You are not required to adjoin a complex root to $\mathbb{Z}_2$. You can't do that even if you try because $\mathbb{C}$ and $\mathbb{Z}_2$ have different characteristic.

Instead, the hint is to use Kronecker's theorem, so let's do that.

First, what are the obvious roots of $f(x) = x^4 - x$ in $\mathbb{Z}_2$? Clearly, $\bar{0}$ and $\bar{1}$ are both roots of $f$. So, we can factor out $x$ and $x - 1$ to get $f(x) = x(x-1)(x^2+x+1)$. Note that $x^2 + x + 1$ is irreducible over $\mathbb{Z}_2$. By Kronecker's theorem, there exists an extension field of $\mathbb{Z}_2$ that contains a root of $x^2+x+1$, which is also a root of $f(x)$. The degree of the extension is equal to the degree of the polynomial $x^2 + x + 1$, since it is irreducible over $\mathbb{Z}_2$. A degree two extension of $\mathbb{Z}_2$ has to contain $4$ elements (do you see why?) and so we are done.

Hint:

Over any commutative ring, you have the factorisation $$x^4-x=x(x^3-1)=x(x-1)(x^2+x+1).$$ Now over the field with two elements $\mathbf F_2$, it is easy to check $x^2+x+1$ is irreducible, so the quotient $\;\mathbf F_2[x]/(x^2+x+1)$ is a field.
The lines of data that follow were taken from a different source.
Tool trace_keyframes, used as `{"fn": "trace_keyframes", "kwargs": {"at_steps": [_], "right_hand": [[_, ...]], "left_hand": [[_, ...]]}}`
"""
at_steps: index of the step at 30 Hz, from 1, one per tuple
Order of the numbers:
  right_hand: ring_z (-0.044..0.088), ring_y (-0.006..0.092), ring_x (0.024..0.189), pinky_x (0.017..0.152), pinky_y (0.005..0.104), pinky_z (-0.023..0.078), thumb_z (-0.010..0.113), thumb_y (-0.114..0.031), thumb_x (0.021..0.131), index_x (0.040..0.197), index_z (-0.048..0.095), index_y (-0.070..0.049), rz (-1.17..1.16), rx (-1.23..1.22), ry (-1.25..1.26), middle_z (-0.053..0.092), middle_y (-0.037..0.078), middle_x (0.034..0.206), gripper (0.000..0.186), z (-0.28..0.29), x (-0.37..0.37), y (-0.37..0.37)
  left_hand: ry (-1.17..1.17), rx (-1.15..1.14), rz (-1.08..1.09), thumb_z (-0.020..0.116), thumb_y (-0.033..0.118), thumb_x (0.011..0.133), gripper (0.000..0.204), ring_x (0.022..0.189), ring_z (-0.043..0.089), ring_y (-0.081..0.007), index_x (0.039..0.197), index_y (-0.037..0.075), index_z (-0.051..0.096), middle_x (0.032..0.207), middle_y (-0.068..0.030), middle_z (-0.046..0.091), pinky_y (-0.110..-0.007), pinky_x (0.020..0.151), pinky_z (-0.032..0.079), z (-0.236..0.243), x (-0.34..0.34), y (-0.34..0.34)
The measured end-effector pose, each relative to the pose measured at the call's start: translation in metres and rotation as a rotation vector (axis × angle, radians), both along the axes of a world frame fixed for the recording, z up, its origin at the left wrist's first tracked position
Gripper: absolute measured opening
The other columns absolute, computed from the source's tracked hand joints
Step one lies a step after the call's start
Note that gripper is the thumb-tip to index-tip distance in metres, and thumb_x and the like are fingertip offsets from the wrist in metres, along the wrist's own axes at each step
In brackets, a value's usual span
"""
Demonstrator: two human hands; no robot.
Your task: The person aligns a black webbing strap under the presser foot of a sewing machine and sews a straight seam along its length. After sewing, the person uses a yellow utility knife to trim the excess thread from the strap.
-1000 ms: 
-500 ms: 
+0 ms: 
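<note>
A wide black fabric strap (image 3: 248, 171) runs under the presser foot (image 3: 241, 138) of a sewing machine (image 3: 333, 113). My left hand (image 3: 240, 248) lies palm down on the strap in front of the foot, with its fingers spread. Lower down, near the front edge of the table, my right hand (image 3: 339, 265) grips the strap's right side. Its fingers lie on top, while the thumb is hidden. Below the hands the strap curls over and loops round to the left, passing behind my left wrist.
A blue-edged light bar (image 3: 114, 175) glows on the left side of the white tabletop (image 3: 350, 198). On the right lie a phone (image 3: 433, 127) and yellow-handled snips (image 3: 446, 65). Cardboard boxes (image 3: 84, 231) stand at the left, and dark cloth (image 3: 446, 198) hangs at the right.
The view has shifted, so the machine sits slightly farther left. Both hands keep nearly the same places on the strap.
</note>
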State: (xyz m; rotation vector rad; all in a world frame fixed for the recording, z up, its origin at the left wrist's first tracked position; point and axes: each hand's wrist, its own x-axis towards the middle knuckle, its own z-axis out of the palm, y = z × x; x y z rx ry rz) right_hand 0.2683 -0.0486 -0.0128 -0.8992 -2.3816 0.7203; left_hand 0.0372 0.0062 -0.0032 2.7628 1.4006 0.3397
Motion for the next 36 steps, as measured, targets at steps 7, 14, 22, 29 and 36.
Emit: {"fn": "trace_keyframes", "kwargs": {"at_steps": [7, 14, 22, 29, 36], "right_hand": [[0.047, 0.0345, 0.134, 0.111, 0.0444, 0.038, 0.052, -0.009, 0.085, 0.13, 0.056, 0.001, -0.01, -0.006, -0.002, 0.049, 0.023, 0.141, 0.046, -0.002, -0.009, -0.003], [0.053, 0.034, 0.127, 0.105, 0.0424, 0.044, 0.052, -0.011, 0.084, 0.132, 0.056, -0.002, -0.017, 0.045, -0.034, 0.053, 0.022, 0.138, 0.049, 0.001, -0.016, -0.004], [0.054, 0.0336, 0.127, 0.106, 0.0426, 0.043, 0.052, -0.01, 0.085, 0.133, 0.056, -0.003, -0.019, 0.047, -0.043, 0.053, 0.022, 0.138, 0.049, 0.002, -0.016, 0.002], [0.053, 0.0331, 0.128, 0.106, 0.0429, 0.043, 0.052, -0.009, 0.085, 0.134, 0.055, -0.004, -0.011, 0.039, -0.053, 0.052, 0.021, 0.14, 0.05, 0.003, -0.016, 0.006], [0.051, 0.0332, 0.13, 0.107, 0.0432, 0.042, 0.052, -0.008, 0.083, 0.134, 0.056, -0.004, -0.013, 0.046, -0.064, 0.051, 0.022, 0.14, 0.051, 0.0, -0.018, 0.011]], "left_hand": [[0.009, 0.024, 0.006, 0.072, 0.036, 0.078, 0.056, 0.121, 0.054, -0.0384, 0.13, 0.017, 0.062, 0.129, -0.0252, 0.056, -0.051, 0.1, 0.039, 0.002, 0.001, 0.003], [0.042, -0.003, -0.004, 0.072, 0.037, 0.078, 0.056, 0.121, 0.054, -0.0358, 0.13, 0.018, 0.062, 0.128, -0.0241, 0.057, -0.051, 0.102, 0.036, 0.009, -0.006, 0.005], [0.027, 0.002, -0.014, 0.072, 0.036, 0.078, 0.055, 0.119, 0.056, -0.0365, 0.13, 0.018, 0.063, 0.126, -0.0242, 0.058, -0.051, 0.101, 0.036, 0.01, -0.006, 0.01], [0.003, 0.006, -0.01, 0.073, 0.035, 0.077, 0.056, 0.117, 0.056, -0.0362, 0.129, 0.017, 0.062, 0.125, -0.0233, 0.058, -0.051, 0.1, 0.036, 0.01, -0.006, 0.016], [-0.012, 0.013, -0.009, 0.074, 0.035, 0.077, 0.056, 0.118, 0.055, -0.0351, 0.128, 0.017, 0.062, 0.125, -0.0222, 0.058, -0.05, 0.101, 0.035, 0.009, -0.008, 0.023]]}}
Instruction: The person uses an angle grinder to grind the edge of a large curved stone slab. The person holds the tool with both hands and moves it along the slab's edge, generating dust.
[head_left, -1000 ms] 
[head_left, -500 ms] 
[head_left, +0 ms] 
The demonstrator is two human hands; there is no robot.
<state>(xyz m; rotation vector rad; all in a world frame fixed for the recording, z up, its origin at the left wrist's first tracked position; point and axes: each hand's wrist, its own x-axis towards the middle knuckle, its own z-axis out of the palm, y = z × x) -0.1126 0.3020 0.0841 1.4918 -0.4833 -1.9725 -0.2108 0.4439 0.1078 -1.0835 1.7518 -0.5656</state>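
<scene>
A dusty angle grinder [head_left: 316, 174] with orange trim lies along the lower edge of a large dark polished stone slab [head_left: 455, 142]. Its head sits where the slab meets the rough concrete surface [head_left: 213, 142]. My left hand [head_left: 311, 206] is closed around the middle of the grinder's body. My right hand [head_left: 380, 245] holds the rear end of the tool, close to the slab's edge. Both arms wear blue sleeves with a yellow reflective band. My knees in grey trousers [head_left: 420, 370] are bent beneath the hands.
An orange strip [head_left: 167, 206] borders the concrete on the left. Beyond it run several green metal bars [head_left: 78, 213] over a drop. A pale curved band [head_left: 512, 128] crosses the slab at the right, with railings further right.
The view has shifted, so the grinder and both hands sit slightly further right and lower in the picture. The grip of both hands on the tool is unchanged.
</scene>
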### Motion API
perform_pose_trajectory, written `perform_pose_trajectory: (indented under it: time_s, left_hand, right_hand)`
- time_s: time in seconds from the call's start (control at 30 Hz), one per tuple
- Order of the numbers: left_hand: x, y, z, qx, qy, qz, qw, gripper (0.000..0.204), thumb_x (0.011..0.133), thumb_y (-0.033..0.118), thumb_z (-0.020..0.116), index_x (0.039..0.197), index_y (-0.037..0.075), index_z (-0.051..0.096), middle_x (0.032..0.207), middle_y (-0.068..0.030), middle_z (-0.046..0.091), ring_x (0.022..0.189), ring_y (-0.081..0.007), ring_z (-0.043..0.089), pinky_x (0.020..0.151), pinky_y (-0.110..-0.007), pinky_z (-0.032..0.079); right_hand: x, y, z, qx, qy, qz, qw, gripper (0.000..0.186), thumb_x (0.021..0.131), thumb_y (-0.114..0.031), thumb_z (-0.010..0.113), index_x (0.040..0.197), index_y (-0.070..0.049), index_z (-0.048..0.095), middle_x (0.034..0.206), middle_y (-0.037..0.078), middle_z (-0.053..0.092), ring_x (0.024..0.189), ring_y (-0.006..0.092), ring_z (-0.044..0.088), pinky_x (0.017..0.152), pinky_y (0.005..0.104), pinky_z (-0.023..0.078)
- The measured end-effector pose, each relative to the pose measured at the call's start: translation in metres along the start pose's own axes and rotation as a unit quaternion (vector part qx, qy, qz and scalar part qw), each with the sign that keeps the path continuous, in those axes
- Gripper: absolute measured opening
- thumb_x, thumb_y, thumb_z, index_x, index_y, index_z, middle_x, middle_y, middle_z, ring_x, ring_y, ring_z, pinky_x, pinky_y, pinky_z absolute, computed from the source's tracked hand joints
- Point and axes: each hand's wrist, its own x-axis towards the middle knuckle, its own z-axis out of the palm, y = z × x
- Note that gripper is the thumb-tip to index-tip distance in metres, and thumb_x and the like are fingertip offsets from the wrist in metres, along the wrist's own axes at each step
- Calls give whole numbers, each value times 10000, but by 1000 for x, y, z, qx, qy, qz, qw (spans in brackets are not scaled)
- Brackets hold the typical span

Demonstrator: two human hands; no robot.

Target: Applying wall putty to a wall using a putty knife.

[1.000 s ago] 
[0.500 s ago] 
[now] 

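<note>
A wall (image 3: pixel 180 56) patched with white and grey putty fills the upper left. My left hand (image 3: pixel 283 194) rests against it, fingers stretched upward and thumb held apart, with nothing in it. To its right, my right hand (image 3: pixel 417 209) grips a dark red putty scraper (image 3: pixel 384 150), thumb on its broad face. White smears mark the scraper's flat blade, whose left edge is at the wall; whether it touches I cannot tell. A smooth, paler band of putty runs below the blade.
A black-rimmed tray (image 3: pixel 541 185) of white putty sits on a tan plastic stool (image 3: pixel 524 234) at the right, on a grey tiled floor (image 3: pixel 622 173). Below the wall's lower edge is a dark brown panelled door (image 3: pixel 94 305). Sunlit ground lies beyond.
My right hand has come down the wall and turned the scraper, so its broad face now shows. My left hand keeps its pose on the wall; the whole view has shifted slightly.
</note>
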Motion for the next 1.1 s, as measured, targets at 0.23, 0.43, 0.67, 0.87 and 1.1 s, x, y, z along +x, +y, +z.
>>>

Denoting $\xi=x\bmod x^2+x+1$, you have by construction $\xi^2+\xi+1=0$, hence $\;\xi^4-\xi=0$.

This field is a $\mathbf F_2$-vector space with dimension $2$, so it has $2^2=4$ elements.

In the exercise, you're asked to work on the field $\mathbb Z_2$ which is of characteristic $2$. So you can't split $p(x) = x^4-x$ on $\mathbb C$.

Now you can write on $\mathbb Z_2$: $$p(x) = x(x^3-1)=x(x+1)(x^2+x+1)$$

If $\zeta$ is a root of $q(x) = x^2+x+1$ (which is irreducible on $\mathbb Z_2$) in a splitting field, the other one is $1+\zeta$ as $(1+\zeta)^2+(1+\zeta) + 1=1+\zeta^2+ 1 +\zeta +1 = 1+1=0$.

Regarding your problem which is addition

So the four elements of a splitting field of $p$ over $\mathbb Z_2$ are $z_1=0, z_2=1, z_3=\zeta, z_4=1+ \zeta$. And regarding addition, you have

$$\begin{matrix} + & 0 & 1 & \zeta & 1+\zeta\\ 0 & 0 & 1 & \zeta & 1+\zeta\\ 1 & 1 & 0 & 1+\zeta & \zeta\\ \zeta & \zeta & 1+\zeta & 0 & 1\\ 1+\zeta & 1+\zeta & \zeta & 1 & 0\\ \end{matrix}$$